Presentation # | 4 |
Session: | Voice Conversion and TTS |
Session Time: | Friday, December 21, 10:00 - 12:00 |
Presentation Time: | Friday, December 21, 10:00 - 12:00 |
Presentation: |
Poster
|
Topic: |
Special session on Speech Synthesis: |
Paper Title: |
NEURAL TTS VOICE CONVERSION |
Authors: |
Zvi Kons; IBM Research | | |
| Slava Shechtman; IBM Research | | |
| Alex Sorin; IBM Research | | |
| Ron Hoory; IBM Research | | |
| Carmel Rabinovitz; IBM Research | | |
| Edmilson Da Silva Morais; IBM Research | | |
Abstract: |
Recently, speaker adaptation of neural TTS models received significant interest, and several studies focusing on this topic have been published. All of them explore an adaptation of an initial multi-speaker model trained on a corpus containing from tens to hundreds of individual speaker voices. In this work we focus on a challenging task of TTS voice conversion where an initial system is trained on a single-speaker data and then need to be adapted to a variety of external speaker voices. The TTS voice conversion setup represents a very important use case. Transcribed multi-speaker datasets might be unavailable for many languages while any TTS technology provider is expected to have at least one suitable single-speaker dataset per supported language.
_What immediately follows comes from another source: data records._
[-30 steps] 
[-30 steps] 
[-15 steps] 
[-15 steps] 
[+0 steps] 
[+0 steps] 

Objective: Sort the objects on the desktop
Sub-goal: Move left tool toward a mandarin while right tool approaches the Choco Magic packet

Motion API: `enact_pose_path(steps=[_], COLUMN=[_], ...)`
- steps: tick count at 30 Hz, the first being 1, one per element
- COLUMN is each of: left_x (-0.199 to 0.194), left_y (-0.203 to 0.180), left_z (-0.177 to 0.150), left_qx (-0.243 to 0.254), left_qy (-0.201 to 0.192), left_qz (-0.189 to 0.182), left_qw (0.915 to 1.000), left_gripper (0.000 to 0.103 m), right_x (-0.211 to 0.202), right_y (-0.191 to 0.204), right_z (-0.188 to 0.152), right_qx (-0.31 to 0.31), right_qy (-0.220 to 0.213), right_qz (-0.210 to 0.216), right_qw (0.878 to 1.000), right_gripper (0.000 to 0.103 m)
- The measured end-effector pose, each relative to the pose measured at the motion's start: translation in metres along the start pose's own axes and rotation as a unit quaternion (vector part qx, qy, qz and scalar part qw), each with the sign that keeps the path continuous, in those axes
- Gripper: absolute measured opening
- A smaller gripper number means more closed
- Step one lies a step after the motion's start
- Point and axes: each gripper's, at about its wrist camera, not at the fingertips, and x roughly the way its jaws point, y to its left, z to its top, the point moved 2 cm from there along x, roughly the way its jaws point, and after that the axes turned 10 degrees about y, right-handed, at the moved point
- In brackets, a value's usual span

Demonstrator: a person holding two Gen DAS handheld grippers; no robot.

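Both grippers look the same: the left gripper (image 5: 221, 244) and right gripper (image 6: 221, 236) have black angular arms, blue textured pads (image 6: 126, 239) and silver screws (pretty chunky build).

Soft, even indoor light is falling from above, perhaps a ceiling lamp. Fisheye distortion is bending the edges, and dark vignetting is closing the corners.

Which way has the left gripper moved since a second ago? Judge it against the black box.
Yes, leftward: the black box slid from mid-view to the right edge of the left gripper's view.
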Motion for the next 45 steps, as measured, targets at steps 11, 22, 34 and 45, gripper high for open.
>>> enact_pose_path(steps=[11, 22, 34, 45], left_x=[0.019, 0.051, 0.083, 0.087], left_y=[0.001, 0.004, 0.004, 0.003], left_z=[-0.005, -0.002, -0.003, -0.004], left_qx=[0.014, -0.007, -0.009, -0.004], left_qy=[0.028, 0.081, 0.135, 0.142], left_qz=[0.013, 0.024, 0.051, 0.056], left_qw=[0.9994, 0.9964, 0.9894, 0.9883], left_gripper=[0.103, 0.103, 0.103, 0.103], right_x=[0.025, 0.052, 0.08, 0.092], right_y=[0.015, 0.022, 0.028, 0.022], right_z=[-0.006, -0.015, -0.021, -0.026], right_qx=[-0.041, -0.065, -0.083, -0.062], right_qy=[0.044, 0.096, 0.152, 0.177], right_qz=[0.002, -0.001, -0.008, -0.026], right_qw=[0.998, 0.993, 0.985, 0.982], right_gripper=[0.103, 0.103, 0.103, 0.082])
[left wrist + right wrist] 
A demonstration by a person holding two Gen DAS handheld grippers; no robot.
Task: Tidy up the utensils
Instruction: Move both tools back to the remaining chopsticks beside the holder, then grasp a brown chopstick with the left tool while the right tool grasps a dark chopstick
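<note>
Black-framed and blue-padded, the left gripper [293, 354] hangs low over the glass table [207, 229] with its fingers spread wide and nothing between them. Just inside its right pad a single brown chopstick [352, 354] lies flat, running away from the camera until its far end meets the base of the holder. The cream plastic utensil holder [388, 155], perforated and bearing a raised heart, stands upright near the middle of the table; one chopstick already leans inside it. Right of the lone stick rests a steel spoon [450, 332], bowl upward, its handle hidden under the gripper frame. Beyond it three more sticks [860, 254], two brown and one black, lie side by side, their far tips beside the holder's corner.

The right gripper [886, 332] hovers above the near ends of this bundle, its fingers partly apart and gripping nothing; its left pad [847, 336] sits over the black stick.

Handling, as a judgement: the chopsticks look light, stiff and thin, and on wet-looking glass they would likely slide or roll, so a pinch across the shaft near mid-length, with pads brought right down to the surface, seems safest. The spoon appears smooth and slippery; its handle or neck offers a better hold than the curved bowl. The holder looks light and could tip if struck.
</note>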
We present a neural TTS system comprising separate prosody generator and synthesizer DNN models. The system is trained on a high quality proprietary male speaker dataset. We show that the system models can be converted to a variety of external male and female ordinary voices and an extremely expressive artist’s voice and present crowd-base subjective evaluation results. |